Disney Is Making Changes To The 'Into The Woods' Movie

In the mid-'80s Stephen Sondheim wrote Into the Woods, a musical that became immensely popular in part because it weaved together things that are familiar to everyone: fairy tales, sex, and death. There's infidelity in the production, and some strange licentiousness, and at least one very familiar figure doesn't make it out alive. Its a story about people making choices that aren't always great. Not like it's all right there on the surface, and on the stage, but it's nearly impossible to miss the metaphor for sexual awakening in the first encounter between Little Red Ridinghood and the Big Bad Wolf.

Now Into the Woods is becoming a Disney movie, from director Rob Marshall, with actors such as Meryl Streep (above) and Johnny Depp in the cast. So what happens when Disney makes a movie adaptation of Into the Woods? If you guessed "sanitization," you guessed right.
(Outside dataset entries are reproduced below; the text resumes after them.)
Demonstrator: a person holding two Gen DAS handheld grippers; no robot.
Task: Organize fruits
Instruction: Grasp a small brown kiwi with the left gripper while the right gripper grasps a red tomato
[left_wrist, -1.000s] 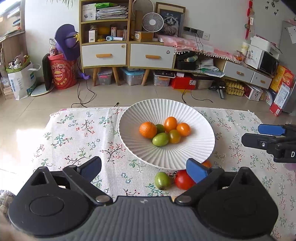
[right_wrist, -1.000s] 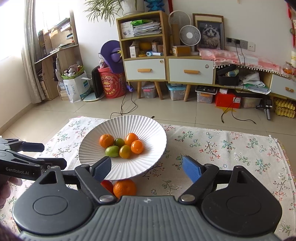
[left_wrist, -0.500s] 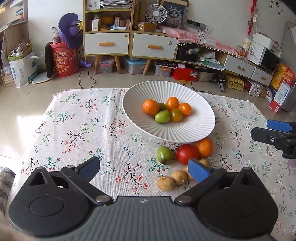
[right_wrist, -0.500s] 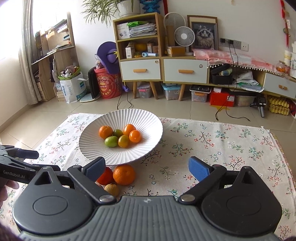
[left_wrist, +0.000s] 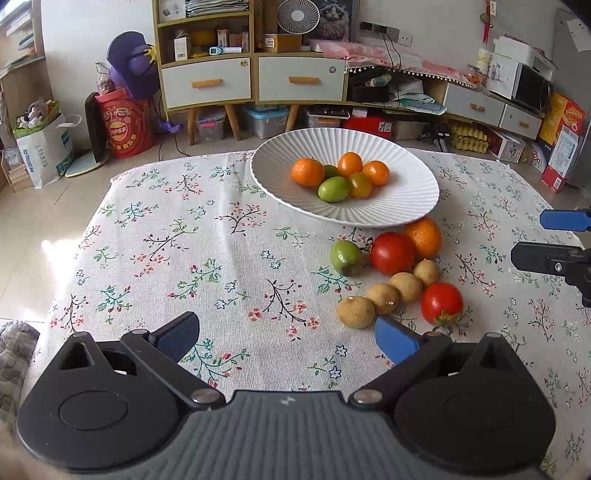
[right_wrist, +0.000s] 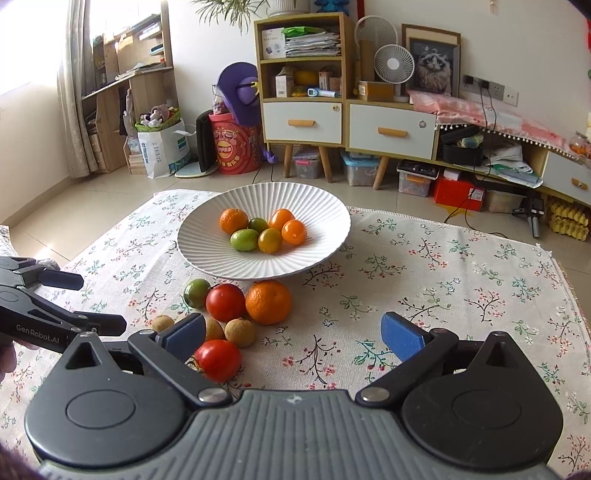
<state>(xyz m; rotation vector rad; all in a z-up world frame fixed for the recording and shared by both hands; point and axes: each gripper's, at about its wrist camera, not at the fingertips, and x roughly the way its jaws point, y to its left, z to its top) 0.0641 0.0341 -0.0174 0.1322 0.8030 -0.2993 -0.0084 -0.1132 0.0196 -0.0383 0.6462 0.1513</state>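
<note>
Approach step: white plate (right_wrist: 325, 254) already held six small fruits while loose fruit (right_wrist: 268, 302) sat on the floral cloth (left_wrist: 184, 258) just in front of it. Next move likely called for centring on one loose piece. Right gripper (right_wrist: 293, 334) had just been opening, wide, nothing between; left gripper (left_wrist: 286, 338) wide, empty

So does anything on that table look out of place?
Yes: several fruits lie loose on the tablecloth beside the white plate instead of on it: an orange, two tomatoes and some small brown fruits.
</note>
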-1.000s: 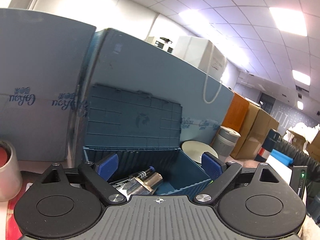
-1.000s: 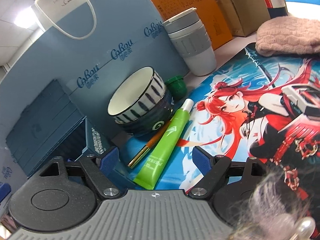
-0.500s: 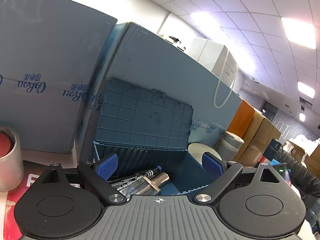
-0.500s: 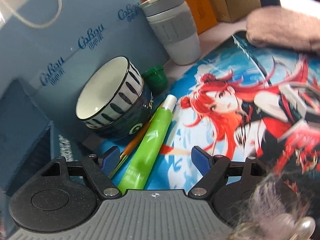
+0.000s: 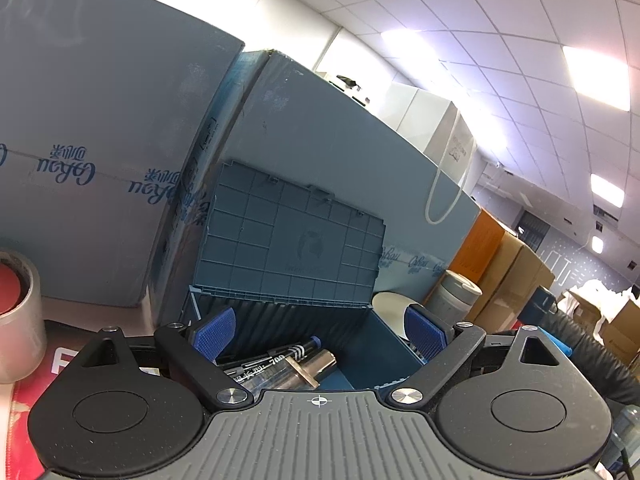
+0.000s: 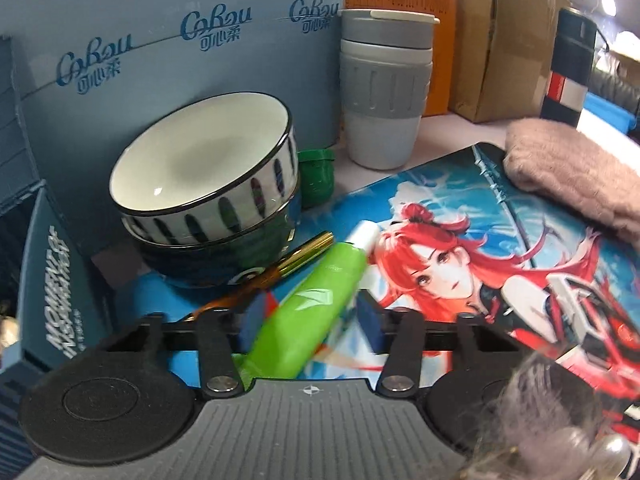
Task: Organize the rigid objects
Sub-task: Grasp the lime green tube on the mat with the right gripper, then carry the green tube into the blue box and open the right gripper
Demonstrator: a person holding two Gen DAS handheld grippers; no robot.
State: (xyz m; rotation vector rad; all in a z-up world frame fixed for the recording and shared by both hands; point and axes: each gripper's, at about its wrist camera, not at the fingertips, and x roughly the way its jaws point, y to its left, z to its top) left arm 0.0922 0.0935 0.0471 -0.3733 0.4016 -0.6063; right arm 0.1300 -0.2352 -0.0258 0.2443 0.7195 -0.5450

Possible spoilers for Into the Woods follow.

So what are the changes? For one, while talking to The New Yorker, Sondheim explained that "You will find in the movie that Rapunzel does not get killed, and the prince does not sleep with the [Baker's Wife]." He defended the changes, saying, "You know, if I were a Disney executive I probably would say the same thing." Reportedly, the bits between Little Red Ridinghood and the Wolf have also been toned down.

And then there's the song "Any Moment," which is a favorite among audiences. That wraps around an encounter between the Prince (Chris Pine) and the Baker's Wife (Emily Blunt). Or it did. It's been cut. "The song is cut," Sondheim said, quickly following up with "I'm sorry, I should say, it's probably cut."

But there's a bonus in the form of new songs, written with James Lapine. "Disney said, we don't want Rapunzel to die, so we replotted it. I won't tell you what happens, but we wrote a new song to cover it."

This talk from Sondheim came during a Q&A with several musical theater teachers. And so we get this bit of sage advice, delivered to one teacher who talked about the fact that her students feel betrayed when they realize their version of the text has been cleaned up compared to the original.

But you have to explain to [your students] that censorship is part of our puritanical ethics, and it's something that they're going to have to deal with. There has to be a point at which you don't compromise anymore, but that may mean that you won't get anyone to sell your painting or perform your musical. You have to deal with reality.

The reality here is that a Disney movie (as Edgar Wright recently found with Ant-Man) means certain moral standards, no matter the original text. And while it might suck that the original text is being changed, no Into the Woods fan has to see the movie. And for those who get turned on to the production via the movie (without actually being turned on, because Disney) there will be some good surprises waiting when they go back to the original.